MRAK closes its current season on May 23 with the return of one of contemporary club culture’s most beloved and emotionally intuitive selectors — Roi Perez.
The Berlin-based DJ returns to Drugstore Belgrade for his third appearance within the MRAK series, following two nights that still carry near-mythical status among regulars of the venue.
First came the unforgettable Black Room session in 2020.
Then the Garden takeover in 2021.
Now, five years later, Roi Perez returns at a moment where groove, fluidity and emotionally open dancefloors feel more relevant than ever.
Few DJs embody that atmosphere quite like him.
Originally from Israel and now deeply embedded inside Berlin’s underground ecosystem, Roi Perez has built an international reputation through sets that resist rigid genre boundaries while creating extraordinarily human dancefloor experiences. House, techno, disco, tribal rhythms, acid and psychedelic textures all move fluidly through his selections without ever feeling forced or performative.
His DJing feels instinctive rather than calculated.
There is always movement, sensuality and emotional unpredictability inside the room when Roi plays.
That quality made him a natural fit for Panorama Bar, where he has remained a resident for more than a decade. Within Berghain’s upstairs sanctuary, Perez became known for marathon sets capable of shifting effortlessly between intimacy and euphoria while maintaining an unmistakable sense of flow.
At the same time, his connection to Berlin’s queer underground remains equally central to his identity.
As a regular at the legendary fetish institution Lab.Oratory and co-founder of the LAUNDRETTE party series alongside Partok, Roi Perez represents a strand of electronic music culture where openness, sexuality, emotional freedom and dancefloor energy exist inseparably together.
That spirit has increasingly resonated far beyond Berlin itself.
In recent years, audiences globally have gravitated back toward DJs who prioritize groove, storytelling and emotional depth over maximalism and aggression alone. The current resurgence of groove-oriented club music feels perfectly aligned with Perez’s long-established philosophy behind the decks.
And Drugstore remains one of the few venues in the region truly capable of supporting that kind of immersive experience.
The industrial Belgrade club has built its reputation precisely through nights where atmosphere matters more than spectacle — where long-form journeys, hypnotic sound systems and deeply committed crowds transform the space into something far beyond standard nightlife.
MRAK has consistently existed inside that same emotional territory.
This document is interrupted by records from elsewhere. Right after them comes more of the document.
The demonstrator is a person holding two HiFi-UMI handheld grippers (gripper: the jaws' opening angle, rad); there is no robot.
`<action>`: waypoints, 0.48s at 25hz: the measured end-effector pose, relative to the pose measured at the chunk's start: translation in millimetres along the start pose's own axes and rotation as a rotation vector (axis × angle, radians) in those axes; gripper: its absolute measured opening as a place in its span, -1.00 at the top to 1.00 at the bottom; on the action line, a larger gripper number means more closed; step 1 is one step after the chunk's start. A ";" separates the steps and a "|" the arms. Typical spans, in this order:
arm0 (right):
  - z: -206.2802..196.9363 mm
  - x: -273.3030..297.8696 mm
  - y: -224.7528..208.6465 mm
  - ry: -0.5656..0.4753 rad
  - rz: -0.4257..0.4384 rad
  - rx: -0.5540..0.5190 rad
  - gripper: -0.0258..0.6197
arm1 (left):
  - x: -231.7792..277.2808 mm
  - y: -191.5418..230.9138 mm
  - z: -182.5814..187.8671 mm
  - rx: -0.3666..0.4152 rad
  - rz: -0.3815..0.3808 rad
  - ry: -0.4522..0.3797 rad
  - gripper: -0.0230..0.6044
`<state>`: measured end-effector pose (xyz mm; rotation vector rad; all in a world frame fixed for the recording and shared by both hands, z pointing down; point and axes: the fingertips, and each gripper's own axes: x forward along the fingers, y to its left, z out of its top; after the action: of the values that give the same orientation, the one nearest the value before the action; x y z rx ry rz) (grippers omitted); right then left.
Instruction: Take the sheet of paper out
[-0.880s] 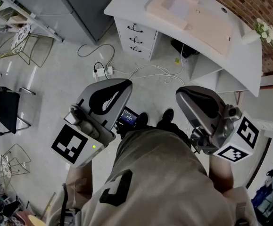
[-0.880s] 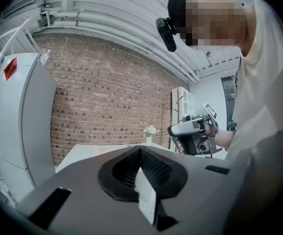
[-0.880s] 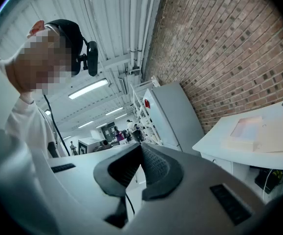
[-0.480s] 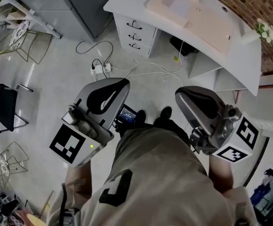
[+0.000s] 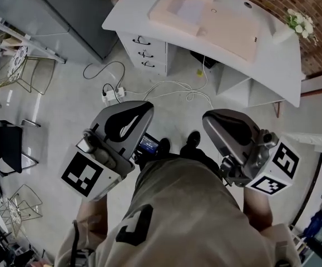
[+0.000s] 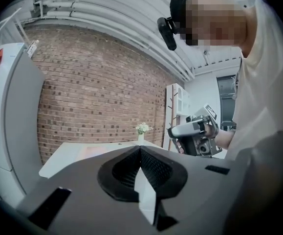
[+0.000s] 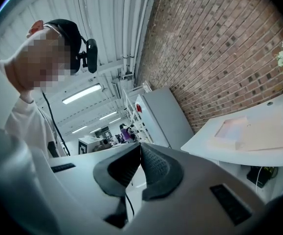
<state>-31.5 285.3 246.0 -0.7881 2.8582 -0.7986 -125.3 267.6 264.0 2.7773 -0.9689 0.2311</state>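
Grey floor fills the head view; a white desk [image 5: 272, 54] at top carries the sheet of paper [image 5: 191, 7], well apart from left gripper [image 5: 144, 109] and right gripper [image 5: 211, 120] at centre. Left gripper view: jaws together, empty. Right gripper view: same

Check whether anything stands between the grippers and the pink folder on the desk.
Nothing visible does. The left gripper and right gripper are shut, empty and close to the person's body, apart from the desk. Only floor with white cables lies between, and the pink folder lies uncovered.
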 end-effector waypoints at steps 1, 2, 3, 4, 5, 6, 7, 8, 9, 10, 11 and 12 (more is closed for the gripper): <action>1.5 -5.9 -6.2 -0.002 -0.001 0.006 0.84 | 8.4 -4.1 1.4 0.004 -0.005 0.004 0.88; 3.3 -12.5 -12.4 -0.002 -0.002 0.013 0.84 | 17.4 -8.8 2.8 0.006 -0.010 0.010 0.88; 6.2 -19.2 -18.5 -0.003 -0.001 0.019 0.84 | 26.8 -13.5 4.9 0.009 -0.015 0.016 0.88; 10.2 -25.9 -24.4 -0.008 0.004 0.022 0.84 | 36.4 -17.7 8.1 0.013 -0.018 0.021 0.88; 15.2 -32.0 -30.0 -0.016 0.011 0.022 0.84 | 45.7 -20.9 12.6 0.020 -0.020 0.023 0.88; 20.2 -37.8 -35.4 -0.023 0.021 0.022 0.84 | 54.2 -23.7 17.3 0.029 -0.019 0.023 0.88; 24.0 -43.4 -40.6 -0.029 0.030 0.022 0.84 | 61.9 -26.4 20.9 0.037 -0.018 0.023 0.88; 26.2 -49.0 -45.8 -0.032 0.037 0.024 0.84 | 69.2 -29.5 23.0 0.044 -0.016 0.023 0.88; 27.0 -54.2 -51.1 -0.033 0.044 0.028 0.84 | 76.3 -33.0 24.2 0.049 -0.015 0.024 0.88; 27.2 -59.0 -56.5 -0.035 0.049 0.034 0.84 | 83.5 -37.0 25.2 0.055 -0.014 0.025 0.88; 27.6 -63.5 -61.9 -0.036 0.055 0.040 0.84 | 90.6 -41.6 26.4 0.062 -0.014 0.025 0.88; 28.8 -68.2 -67.0 -0.038 0.061 0.048 0.84 | 97.7 -46.8 28.0 0.070 -0.017 0.026 0.88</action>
<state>64.0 256.6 250.2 -0.6990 2.8038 -0.8312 -17.9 238.7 251.2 2.8369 -0.9485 0.3042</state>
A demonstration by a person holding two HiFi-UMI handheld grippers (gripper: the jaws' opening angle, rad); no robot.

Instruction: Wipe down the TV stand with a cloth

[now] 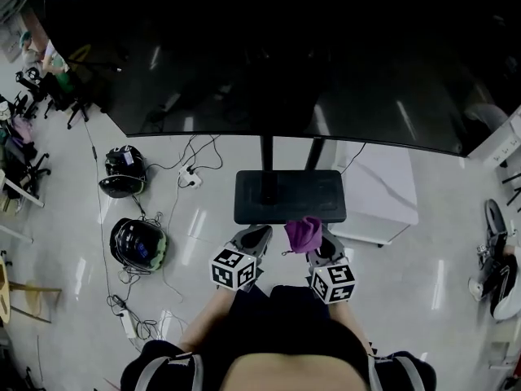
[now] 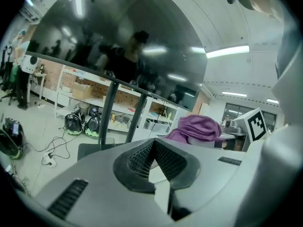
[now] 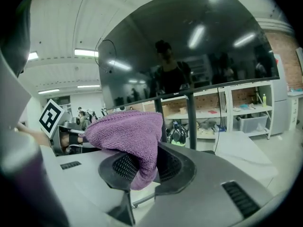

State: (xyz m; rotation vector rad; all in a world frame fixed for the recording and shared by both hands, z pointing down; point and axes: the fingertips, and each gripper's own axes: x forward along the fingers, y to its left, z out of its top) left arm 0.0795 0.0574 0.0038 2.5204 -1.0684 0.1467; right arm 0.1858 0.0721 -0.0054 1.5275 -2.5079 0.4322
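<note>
At near edge of TV stand point(image 1: 289, 195) | right gripper point(image 3: 144, 168) clamped on purple cloth point(image 3: 125, 131), held off the base | left gripper point(image 2: 154, 144) closed, empty, alongside | step: approach, wiping likely not begun | next: lower cloth flat onto base, sweep across

The cloth point(image 3: 128, 136) in my right gripper point(image 3: 142, 167) is showing up purple, kinda fuzzy weave. Both grippers are looking plain grey, left gripper point(image 2: 154, 162) included, and the pads point(image 2: 173, 162) are showing a black mesh pattern. The cubes point(image 1: 234, 268) are wearing black-and-white square markers. The TV point(image 1: 285, 55) is reading glossy black, and the stand base point(image 1: 289, 195) is looking black too. The floor point(image 1: 65, 210) is coming across shiny pale grey. The dome point(image 1: 138, 244) down there is looking black with green trim, and the box point(image 1: 383, 194) is looking white.
</note>
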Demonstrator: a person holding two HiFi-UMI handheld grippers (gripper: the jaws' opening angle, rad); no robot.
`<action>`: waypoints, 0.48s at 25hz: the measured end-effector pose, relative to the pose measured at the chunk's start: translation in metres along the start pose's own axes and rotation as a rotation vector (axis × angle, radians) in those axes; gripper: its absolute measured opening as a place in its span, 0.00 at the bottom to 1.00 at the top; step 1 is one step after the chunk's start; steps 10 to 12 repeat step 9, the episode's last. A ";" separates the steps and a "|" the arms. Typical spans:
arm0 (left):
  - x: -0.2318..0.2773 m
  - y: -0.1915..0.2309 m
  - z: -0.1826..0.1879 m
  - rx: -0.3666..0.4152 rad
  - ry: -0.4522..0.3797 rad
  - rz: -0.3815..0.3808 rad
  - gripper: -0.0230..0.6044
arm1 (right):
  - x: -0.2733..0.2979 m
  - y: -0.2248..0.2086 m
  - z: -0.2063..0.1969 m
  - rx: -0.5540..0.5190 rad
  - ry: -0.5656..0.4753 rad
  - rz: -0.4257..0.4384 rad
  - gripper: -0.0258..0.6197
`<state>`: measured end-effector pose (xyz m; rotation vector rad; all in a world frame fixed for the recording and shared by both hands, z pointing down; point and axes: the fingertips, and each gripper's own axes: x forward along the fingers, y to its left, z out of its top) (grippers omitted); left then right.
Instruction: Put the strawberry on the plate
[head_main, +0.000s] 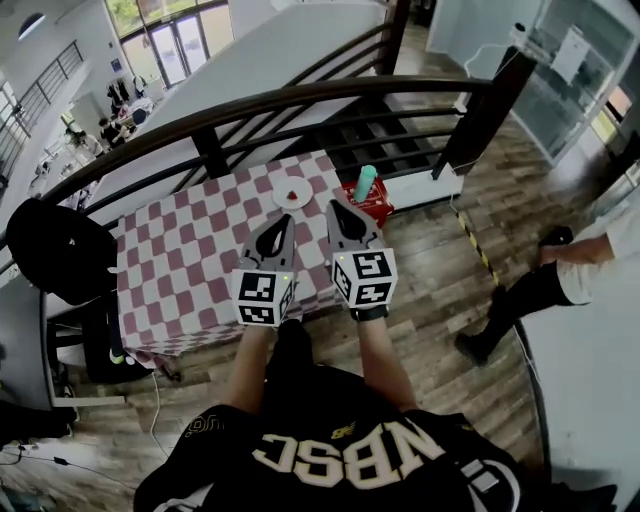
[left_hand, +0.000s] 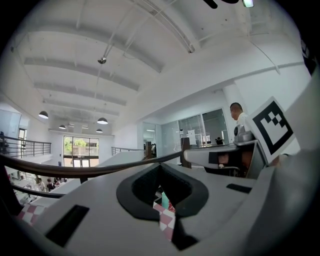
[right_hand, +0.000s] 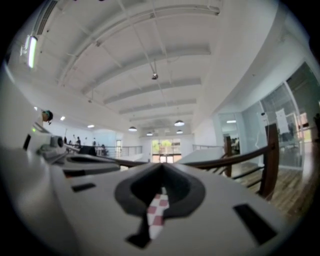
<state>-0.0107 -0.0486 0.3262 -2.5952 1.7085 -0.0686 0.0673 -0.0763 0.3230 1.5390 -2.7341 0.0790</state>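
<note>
A white plate (head_main: 292, 196) sits at the far edge of the red-and-white checkered table (head_main: 190, 270). A small red thing on it looks like the strawberry (head_main: 291, 197). I hold both grippers level and side by side above the table's near right part, short of the plate. The left gripper (head_main: 284, 220) (left_hand: 160, 166) is shut with nothing in it. The right gripper (head_main: 333, 207) (right_hand: 161, 165) is shut and empty too. Only a sliver of checkered cloth shows through each pair of jaws in the gripper views.
A red basket (head_main: 372, 198) with a teal bottle (head_main: 364, 182) stands just right of the plate. A dark curved railing (head_main: 300, 100) runs behind the table. A black chair (head_main: 55, 250) stands at the left. Another person (head_main: 560, 285) stands on the wooden floor at the right.
</note>
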 end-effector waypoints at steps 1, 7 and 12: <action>-0.002 0.000 0.001 -0.001 -0.002 0.005 0.05 | -0.002 0.001 0.002 -0.002 -0.004 0.005 0.07; -0.009 -0.005 0.000 0.011 0.014 0.028 0.05 | -0.012 0.007 0.004 0.003 -0.015 0.029 0.07; -0.016 -0.002 -0.006 0.019 0.033 0.048 0.05 | -0.015 0.016 0.002 0.009 -0.013 0.048 0.07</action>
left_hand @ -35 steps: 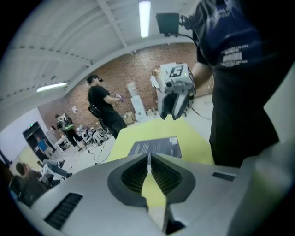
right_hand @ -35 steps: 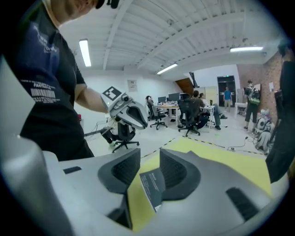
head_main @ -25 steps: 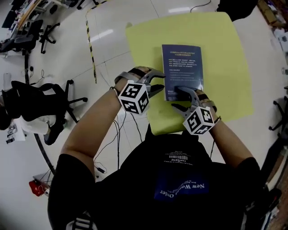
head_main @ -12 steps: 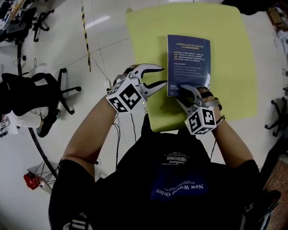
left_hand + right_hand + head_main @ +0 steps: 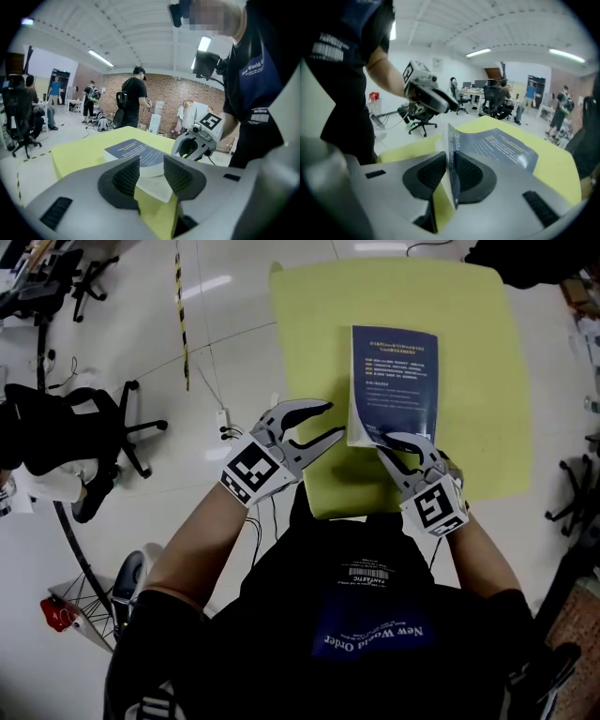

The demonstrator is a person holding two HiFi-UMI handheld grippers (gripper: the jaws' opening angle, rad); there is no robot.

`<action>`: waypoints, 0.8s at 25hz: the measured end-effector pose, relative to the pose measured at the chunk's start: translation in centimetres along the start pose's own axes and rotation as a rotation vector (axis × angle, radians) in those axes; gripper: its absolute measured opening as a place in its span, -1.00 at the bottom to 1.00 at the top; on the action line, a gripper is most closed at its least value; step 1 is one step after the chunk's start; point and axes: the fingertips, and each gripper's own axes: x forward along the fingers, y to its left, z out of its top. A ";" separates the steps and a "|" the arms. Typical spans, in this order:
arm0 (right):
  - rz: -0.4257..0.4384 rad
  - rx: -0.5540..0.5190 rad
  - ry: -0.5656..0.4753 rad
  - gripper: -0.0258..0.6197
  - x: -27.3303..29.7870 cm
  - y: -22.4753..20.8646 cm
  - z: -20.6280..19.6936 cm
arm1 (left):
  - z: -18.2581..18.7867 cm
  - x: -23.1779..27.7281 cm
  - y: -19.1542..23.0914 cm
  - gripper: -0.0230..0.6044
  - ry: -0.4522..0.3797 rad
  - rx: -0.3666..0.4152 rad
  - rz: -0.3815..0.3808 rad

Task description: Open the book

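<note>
Blue book [image 5: 394, 381] lies lengthwise from the counter's [image 5: 469, 315] near edge away from us, and our right hand-held gripper [image 5: 384, 442], jaws just closing, pinches its cover's [image 5: 497, 145] near corner, while our left hand-held gripper [image 5: 335, 420] hangs open just beside its left edge.

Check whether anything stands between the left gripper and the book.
Nothing visible does. The left gripper hangs open just off the book's near left corner, with only a strip of bare yellow table between them.
</note>
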 end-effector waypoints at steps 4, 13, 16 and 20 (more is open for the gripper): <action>-0.067 0.329 -0.158 -0.77 -3.1 -2.0 0.4 | -0.4 -0.5 -1.0 -0.46 -0.009 -0.047 -0.006; -0.151 1.030 -0.512 -0.77 -10.8 -7.0 -3.8 | 0.4 1.1 -3.6 -0.46 0.007 -0.077 -0.042; -0.164 1.159 -0.625 -0.77 -12.7 -8.1 -4.7 | 0.8 1.2 -4.0 -0.46 0.007 -0.075 -0.053; -0.218 1.258 -0.736 -0.77 -15.8 -10.1 -7.0 | 1.3 1.4 -4.6 -0.46 0.005 -0.069 -0.064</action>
Rather than chasing trends, the series continuously focuses on artists capable of creating tension, intimacy and psychological movement across entire nights. Roi Perez fits that identity almost perfectly.
His previous appearances at Drugstore became memorable not through dramatic peak moments, but because of the way the room gradually dissolved into collective movement over hours — subtle transitions, unexpected records and the kind of groove that quietly takes control of the entire dancefloor without anyone realizing exactly when it happened.
That is where Roi Perez operates best.
Not in spectacle.
Not in obviousness.
But somewhere deeper inside the emotional mechanics of nightlife itself.
As MRAK closes another season, bringing Roi Perez back feels less like a booking and more like a reunion between artist, space and audience that already understand each other instinctively.
On May 23, Drugstore once again becomes the setting for that connection.